§ **YOUR OBJECTIVE**:
Copy each line of the following material that has the string "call".

☆ ☆ ☆ ☆

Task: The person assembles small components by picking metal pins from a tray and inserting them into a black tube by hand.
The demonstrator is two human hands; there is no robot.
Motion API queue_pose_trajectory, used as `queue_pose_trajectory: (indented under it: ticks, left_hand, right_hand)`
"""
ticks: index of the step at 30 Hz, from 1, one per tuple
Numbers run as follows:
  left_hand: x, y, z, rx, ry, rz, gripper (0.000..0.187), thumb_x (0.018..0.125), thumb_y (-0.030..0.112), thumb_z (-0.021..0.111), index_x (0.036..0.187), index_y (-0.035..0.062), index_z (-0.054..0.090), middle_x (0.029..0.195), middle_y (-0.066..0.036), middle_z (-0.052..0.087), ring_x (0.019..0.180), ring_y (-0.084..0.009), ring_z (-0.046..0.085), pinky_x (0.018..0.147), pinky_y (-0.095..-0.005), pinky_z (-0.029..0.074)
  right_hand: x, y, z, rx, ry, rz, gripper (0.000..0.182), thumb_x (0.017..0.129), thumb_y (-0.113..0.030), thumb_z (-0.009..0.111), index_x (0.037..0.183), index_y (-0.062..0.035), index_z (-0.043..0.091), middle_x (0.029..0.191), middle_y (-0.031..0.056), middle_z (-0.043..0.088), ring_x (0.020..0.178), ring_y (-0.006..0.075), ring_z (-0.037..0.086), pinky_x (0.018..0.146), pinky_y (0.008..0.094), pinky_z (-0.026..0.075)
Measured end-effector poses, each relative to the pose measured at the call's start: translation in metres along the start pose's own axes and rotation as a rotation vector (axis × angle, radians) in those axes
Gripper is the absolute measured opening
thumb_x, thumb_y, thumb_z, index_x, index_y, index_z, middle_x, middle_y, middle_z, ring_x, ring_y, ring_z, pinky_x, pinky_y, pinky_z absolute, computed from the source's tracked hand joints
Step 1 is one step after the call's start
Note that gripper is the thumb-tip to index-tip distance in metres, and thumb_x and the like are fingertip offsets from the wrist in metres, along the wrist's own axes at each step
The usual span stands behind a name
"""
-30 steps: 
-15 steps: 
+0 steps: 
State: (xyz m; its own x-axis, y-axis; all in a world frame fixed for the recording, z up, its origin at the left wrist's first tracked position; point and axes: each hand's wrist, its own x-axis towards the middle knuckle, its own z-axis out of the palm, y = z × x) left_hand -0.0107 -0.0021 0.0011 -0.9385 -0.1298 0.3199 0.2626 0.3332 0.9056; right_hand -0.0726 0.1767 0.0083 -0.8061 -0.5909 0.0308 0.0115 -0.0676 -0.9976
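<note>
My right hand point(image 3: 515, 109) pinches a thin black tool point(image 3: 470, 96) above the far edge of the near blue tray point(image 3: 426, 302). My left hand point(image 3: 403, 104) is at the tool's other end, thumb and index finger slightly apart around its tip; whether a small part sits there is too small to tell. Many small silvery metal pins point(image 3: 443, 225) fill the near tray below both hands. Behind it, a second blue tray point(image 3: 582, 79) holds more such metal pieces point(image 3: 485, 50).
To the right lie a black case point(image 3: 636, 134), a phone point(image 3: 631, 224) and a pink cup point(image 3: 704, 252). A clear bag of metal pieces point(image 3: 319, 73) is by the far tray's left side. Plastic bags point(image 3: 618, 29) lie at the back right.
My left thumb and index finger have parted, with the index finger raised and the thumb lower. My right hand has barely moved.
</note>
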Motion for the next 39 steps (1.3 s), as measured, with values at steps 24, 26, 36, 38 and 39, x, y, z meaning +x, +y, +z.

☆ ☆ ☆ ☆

§ **FINISHED TASK**:
Measured end-effector poses, each relative to the pose measured at the call's start: translation in metres along the start pose's own axes and rotation as a rotation vector (axis × angle, radians) in those axes
Step 1 is one step after the call's start

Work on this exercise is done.